→ **Exercise**: How does the data below read from its first line through the line containing "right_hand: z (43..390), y"? Print those lines exactly.

→ **Input data**:

++++++++++++++++++++

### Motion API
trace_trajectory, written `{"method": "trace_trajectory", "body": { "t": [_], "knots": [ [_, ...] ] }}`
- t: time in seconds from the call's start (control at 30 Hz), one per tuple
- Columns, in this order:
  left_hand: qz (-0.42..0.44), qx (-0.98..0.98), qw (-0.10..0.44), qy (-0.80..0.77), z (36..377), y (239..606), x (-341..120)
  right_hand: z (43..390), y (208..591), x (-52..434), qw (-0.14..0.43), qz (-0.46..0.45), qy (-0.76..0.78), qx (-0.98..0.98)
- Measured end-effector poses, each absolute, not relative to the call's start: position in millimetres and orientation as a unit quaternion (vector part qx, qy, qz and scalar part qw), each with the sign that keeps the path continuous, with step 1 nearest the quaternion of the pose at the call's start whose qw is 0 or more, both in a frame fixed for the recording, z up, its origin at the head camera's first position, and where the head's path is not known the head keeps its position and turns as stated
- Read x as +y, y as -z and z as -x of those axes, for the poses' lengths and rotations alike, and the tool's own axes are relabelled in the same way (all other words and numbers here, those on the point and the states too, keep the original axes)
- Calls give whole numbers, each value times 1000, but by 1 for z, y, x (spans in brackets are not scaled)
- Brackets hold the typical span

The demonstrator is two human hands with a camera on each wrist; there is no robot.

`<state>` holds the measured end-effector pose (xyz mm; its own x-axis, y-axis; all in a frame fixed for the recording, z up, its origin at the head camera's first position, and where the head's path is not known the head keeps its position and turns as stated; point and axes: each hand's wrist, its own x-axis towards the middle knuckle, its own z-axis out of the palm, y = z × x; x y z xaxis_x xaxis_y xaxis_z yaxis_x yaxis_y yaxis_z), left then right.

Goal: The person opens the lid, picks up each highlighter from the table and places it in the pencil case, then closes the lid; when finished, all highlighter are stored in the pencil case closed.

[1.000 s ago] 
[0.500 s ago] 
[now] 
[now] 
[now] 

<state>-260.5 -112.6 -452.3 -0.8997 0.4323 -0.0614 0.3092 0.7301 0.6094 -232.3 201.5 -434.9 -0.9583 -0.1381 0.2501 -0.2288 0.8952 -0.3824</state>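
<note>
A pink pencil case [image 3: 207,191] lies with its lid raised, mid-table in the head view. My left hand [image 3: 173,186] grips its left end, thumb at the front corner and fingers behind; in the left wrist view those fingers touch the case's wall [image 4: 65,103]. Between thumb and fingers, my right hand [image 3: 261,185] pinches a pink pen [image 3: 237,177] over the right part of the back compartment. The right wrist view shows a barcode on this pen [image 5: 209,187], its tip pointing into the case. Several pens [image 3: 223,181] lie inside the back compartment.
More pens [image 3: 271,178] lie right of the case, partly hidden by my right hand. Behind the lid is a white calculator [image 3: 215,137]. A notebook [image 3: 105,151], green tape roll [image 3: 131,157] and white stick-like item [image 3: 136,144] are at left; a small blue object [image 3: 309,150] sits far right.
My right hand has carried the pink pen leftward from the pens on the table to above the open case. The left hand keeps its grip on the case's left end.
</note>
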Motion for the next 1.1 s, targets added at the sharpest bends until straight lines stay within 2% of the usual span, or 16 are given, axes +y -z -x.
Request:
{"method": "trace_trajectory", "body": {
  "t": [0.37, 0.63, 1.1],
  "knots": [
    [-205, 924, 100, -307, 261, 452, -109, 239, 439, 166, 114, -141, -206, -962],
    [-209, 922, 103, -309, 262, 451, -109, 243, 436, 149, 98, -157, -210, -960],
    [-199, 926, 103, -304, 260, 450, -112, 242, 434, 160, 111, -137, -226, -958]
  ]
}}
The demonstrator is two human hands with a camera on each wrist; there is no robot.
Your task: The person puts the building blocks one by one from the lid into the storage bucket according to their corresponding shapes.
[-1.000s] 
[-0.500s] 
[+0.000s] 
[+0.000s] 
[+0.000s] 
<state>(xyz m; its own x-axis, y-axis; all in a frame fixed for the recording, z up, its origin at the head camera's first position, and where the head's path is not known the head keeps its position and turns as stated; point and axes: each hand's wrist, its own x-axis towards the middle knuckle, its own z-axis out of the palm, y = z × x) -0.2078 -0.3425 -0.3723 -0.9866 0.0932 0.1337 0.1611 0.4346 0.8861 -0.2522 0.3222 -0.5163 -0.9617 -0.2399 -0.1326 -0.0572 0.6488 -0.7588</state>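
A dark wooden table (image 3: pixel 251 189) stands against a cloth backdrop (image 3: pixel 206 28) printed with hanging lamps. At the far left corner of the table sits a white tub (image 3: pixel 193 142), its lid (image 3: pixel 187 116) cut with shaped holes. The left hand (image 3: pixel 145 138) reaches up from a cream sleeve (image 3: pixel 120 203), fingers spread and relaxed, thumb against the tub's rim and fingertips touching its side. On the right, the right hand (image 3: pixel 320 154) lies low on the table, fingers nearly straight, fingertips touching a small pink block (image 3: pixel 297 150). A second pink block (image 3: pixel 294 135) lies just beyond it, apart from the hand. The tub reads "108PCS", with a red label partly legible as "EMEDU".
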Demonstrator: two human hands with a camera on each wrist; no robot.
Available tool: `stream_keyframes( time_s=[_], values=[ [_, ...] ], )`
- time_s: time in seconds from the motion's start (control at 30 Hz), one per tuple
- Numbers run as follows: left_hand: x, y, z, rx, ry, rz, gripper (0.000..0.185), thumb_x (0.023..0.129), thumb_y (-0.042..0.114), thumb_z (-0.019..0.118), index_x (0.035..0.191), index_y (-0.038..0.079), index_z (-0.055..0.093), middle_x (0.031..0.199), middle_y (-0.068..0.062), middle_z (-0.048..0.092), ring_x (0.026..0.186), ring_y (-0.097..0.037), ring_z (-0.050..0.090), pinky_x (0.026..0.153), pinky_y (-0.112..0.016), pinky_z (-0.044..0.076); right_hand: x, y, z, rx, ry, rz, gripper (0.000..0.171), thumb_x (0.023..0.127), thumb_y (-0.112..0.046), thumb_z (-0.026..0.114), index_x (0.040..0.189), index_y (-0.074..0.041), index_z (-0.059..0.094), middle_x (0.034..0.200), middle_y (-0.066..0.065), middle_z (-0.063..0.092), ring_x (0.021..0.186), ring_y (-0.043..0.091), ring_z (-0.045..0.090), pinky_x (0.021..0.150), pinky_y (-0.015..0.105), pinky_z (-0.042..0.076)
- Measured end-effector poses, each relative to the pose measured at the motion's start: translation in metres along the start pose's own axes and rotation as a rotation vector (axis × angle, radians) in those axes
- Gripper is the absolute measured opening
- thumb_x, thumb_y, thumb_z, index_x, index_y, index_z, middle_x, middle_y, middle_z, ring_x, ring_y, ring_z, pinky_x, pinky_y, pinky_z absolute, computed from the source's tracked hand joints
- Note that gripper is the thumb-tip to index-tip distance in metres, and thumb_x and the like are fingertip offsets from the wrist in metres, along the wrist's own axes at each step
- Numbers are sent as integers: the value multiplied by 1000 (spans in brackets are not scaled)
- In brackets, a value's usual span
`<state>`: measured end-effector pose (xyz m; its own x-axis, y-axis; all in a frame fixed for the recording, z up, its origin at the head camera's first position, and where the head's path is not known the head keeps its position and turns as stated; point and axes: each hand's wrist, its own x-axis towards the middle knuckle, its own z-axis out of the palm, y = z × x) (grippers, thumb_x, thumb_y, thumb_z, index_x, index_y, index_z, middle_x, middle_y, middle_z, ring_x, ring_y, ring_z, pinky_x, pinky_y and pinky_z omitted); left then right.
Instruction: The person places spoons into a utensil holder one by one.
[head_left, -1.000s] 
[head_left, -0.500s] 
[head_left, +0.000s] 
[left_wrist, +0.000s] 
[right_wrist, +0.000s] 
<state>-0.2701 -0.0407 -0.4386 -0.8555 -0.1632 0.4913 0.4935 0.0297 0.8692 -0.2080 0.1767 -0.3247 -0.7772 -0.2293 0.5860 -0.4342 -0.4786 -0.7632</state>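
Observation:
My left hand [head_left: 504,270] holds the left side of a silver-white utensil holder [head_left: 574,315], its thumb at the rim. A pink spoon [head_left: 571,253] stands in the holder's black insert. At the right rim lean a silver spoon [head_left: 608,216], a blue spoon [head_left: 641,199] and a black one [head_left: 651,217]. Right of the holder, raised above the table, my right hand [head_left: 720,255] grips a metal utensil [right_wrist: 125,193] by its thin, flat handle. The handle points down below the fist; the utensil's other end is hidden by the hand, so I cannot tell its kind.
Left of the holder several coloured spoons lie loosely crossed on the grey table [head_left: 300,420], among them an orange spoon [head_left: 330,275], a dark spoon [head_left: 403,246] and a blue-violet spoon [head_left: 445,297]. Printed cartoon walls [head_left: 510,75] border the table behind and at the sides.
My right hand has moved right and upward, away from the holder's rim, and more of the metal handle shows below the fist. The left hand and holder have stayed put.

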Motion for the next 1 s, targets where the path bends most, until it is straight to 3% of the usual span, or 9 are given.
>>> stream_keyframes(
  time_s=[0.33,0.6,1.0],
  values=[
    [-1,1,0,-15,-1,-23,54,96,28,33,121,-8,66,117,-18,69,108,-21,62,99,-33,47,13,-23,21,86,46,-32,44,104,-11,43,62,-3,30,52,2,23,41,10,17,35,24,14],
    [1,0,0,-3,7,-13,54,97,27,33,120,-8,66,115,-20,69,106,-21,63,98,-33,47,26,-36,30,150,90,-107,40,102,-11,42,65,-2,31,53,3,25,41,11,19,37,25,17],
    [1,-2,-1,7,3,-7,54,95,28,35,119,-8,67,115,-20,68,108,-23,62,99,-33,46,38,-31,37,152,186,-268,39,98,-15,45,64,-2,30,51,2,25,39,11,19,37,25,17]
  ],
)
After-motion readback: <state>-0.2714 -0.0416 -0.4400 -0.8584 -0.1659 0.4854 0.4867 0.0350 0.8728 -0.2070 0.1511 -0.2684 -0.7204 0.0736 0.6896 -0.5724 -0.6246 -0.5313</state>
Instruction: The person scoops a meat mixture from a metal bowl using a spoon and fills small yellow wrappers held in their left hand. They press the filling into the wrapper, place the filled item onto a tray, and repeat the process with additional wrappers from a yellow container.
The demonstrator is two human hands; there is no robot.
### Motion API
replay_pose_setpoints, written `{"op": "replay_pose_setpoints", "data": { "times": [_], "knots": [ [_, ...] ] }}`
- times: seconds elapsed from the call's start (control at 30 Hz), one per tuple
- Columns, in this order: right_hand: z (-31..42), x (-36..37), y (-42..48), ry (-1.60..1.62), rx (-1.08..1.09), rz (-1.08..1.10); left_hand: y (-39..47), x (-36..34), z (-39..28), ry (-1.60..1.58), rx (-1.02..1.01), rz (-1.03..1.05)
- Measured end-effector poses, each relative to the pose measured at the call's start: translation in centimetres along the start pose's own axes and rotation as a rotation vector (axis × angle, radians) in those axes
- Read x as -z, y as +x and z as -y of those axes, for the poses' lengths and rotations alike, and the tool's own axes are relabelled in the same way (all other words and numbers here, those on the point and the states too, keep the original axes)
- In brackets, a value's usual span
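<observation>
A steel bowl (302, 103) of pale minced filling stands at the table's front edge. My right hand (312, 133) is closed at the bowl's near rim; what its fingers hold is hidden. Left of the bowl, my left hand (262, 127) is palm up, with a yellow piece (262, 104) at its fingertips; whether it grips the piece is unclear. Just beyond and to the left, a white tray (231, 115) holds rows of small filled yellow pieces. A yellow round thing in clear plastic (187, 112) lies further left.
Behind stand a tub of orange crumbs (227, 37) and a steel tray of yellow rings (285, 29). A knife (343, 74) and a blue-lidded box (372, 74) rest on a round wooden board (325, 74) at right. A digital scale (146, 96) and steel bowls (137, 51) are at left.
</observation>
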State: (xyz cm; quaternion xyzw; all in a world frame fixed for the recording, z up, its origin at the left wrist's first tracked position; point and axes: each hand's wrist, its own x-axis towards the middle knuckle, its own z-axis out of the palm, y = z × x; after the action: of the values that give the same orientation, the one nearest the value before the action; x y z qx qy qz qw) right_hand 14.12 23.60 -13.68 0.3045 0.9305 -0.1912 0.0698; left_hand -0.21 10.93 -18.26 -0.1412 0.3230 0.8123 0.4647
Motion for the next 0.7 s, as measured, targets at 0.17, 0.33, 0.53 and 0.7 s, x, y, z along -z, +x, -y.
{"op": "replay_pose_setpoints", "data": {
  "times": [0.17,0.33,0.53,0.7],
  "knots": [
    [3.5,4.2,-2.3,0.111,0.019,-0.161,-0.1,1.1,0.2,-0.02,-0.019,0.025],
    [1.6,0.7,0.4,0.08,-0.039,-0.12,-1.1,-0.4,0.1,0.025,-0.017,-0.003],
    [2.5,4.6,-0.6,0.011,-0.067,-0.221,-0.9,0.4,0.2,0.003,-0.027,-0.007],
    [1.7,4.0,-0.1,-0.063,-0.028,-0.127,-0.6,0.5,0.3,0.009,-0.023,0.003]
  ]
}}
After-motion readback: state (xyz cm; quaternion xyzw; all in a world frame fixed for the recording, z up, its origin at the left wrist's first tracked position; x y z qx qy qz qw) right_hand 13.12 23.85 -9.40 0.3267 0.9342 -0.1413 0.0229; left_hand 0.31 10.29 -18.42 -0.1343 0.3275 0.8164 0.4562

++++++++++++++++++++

→ **Output for this task**:
### Motion API
trace_trajectory, written `{"method": "trace_trajectory", "body": { "t": [_], "knots": [ [_, ...] ] }}`
- t: time in seconds from the call's start (control at 30 Hz), one per tuple
- Columns, in this order:
  left_hand: qz (-0.42..0.44), qx (-0.98..0.98), qw (-0.10..0.44), qy (-0.80..0.77), z (36..377), y (239..606), x (-341..120)
  right_hand: z (43..390), y (208..591), x (-52..434), qw (-0.14..0.43), qz (-0.46..0.45), qy (-0.76..0.78), qx (-0.98..0.98)

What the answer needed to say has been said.